### About this exercise
Restate the listing below word for word, and leave its pictures behind.

----

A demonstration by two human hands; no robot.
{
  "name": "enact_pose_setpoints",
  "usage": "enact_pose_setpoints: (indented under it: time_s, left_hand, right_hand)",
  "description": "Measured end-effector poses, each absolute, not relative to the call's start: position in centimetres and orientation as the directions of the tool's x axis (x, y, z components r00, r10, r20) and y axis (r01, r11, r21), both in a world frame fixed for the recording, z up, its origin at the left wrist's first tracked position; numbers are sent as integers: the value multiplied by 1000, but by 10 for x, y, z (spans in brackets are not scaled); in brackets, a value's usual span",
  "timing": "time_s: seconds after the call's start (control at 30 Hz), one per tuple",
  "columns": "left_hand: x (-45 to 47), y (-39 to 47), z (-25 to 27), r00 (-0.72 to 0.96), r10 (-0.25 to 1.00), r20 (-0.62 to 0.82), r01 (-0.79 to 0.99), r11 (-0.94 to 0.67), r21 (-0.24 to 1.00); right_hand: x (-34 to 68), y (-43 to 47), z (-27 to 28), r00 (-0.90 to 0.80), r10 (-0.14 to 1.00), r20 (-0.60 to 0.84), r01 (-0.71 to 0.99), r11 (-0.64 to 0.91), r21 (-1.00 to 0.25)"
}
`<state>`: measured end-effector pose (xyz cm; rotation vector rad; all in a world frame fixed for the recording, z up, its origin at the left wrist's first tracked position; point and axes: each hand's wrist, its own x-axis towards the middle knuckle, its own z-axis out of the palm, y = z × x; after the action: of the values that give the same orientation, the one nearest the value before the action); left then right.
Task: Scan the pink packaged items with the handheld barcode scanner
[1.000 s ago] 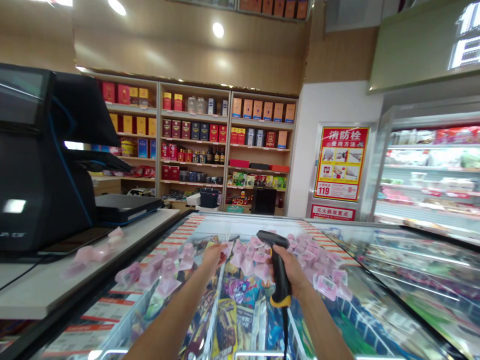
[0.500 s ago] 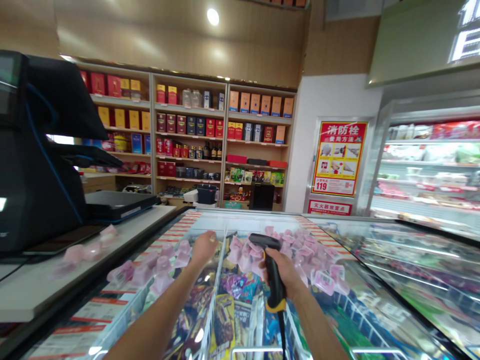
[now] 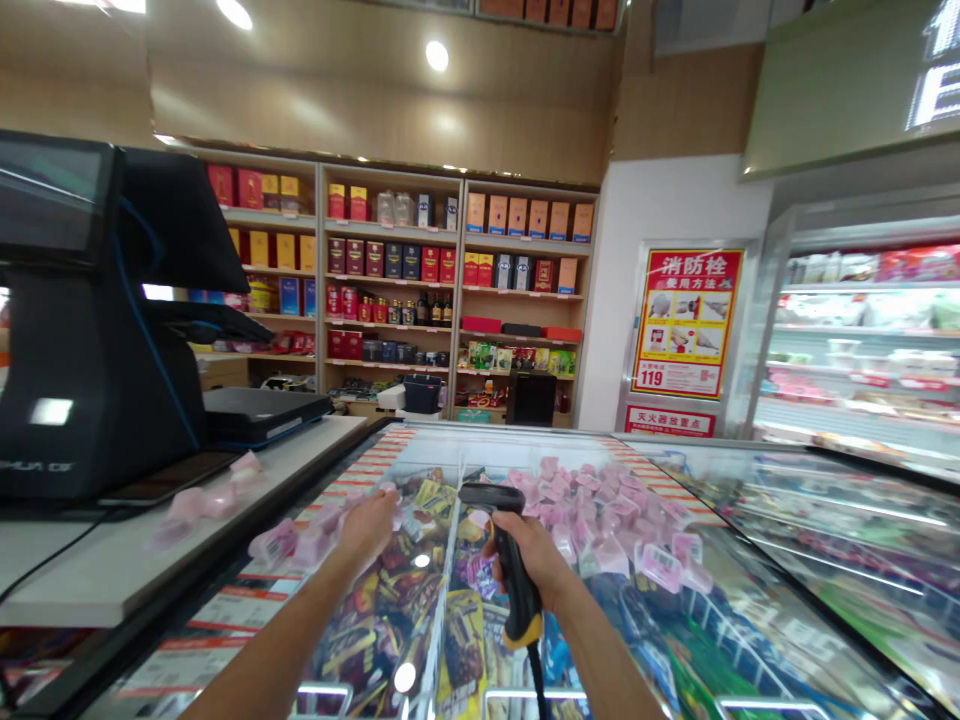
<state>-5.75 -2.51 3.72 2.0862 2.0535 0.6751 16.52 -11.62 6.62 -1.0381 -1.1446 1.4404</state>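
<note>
My left hand (image 3: 371,528) is over the left part of the freezer's glass top, its fingers curled at a small pink plastic cup (image 3: 391,490) that the hand partly hides. More pink cups (image 3: 279,543) lie beside that wrist. My right hand (image 3: 531,555) grips a black and yellow barcode scanner (image 3: 517,580) by its handle, its head turned to the left and its cable hanging down. A large heap of pink cups (image 3: 600,505), some with barcode labels, lies on the glass right of the scanner.
Beneath the glass of the chest freezer (image 3: 420,445) are colourful packets. At left, a black cash register (image 3: 82,370) stands on a white counter (image 3: 82,590) with several pink cups. Shelves of boxes (image 3: 390,260) line the back wall. At right stands a lit display fridge (image 3: 862,340).
My left hand has moved left, from near the middle divider to the left-hand pink cups. My right hand has shifted left with the scanner. The view has turned slightly left.
</note>
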Motion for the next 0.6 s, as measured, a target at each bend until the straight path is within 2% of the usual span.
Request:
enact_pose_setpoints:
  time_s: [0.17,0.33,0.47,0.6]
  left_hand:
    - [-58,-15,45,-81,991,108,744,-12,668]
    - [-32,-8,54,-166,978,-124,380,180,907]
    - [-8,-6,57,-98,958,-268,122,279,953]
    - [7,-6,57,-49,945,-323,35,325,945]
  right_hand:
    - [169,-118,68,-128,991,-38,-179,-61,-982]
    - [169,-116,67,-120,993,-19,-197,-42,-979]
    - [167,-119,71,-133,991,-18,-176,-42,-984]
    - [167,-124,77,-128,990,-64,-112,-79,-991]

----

### Solution
A demonstration by two human hands; no robot.
{
  "name": "enact_pose_setpoints",
  "usage": "enact_pose_setpoints: (indented under it: time_s, left_hand, right_hand)",
  "description": "Measured end-effector poses, each absolute, not relative to the call's start: position in centimetres and orientation as the directions of the tool's x axis (x, y, z components r00, r10, r20) and y axis (r01, r11, r21), both in a world frame fixed for the recording, z up, its origin at the left wrist's first tracked position; numbers are sent as integers: the value multiplied by 1000, but by 10 for x, y, z (spans in brackets are not scaled); in brackets, a value's usual span",
  "timing": "time_s: seconds after the call's start (control at 30 Hz), one per tuple",
  "columns": "left_hand: x (-45 to 47), y (-39 to 47), z (-25 to 27), r00 (-0.72 to 0.96), r10 (-0.25 to 1.00), r20 (-0.62 to 0.82), r01 (-0.79 to 0.99), r11 (-0.94 to 0.67), r21 (-0.24 to 1.00); right_hand: x (-34 to 68), y (-43 to 47), z (-27 to 28), r00 (-0.90 to 0.80), r10 (-0.14 to 1.00), r20 (-0.60 to 0.84), r01 (-0.71 to 0.99), r11 (-0.64 to 0.91), r21 (-1.00 to 0.25)"
}
`<state>`: measured end-effector pose (xyz cm; rotation vector rad; all in a world frame fixed for the recording, z up, its origin at the left wrist's first tracked position; point and axes: each hand's wrist, its own x-axis towards the middle knuckle, its own z-axis out of the palm, y = z × x; after the action: of the values that give the same orientation, the one nearest the value before the action); left then right.
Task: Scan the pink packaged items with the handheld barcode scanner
[1.000 s ago] 
[0.500 s ago] 
[now] 
<state>-5.75 -2.51 3.72 2.0862 2.0535 0.6751 16.52 -11.62 6.62 -1.0381 -1.1446 1.4404</state>
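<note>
My left hand (image 3: 371,528) is over the left part of the freezer's glass top, its fingers curled at a small pink plastic cup (image 3: 391,490) that the hand partly hides. More pink cups (image 3: 279,543) lie beside that wrist. My right hand (image 3: 531,555) grips a black and yellow barcode scanner (image 3: 517,580) by its handle, its head turned to the left and its cable hanging down. A large heap of pink cups (image 3: 600,505), some with barcode labels, lies on the glass right of the scanner.
Beneath the glass of the chest freezer (image 3: 420,445) are colourful packets. At left, a black cash register (image 3: 82,370) stands on a white counter (image 3: 82,590) with several pink cups. Shelves of boxes (image 3: 390,260) line the back wall. At right stands a lit display fridge (image 3: 862,340).
My left hand has moved left, from near the middle divider to the left-hand pink cups. My right hand has shifted left with the scanner. The view has turned slightly left.
</note>
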Motion for the next 0.6 s, as measured, a target at each bend until the straight path is within 2% of the usual span.
Request:
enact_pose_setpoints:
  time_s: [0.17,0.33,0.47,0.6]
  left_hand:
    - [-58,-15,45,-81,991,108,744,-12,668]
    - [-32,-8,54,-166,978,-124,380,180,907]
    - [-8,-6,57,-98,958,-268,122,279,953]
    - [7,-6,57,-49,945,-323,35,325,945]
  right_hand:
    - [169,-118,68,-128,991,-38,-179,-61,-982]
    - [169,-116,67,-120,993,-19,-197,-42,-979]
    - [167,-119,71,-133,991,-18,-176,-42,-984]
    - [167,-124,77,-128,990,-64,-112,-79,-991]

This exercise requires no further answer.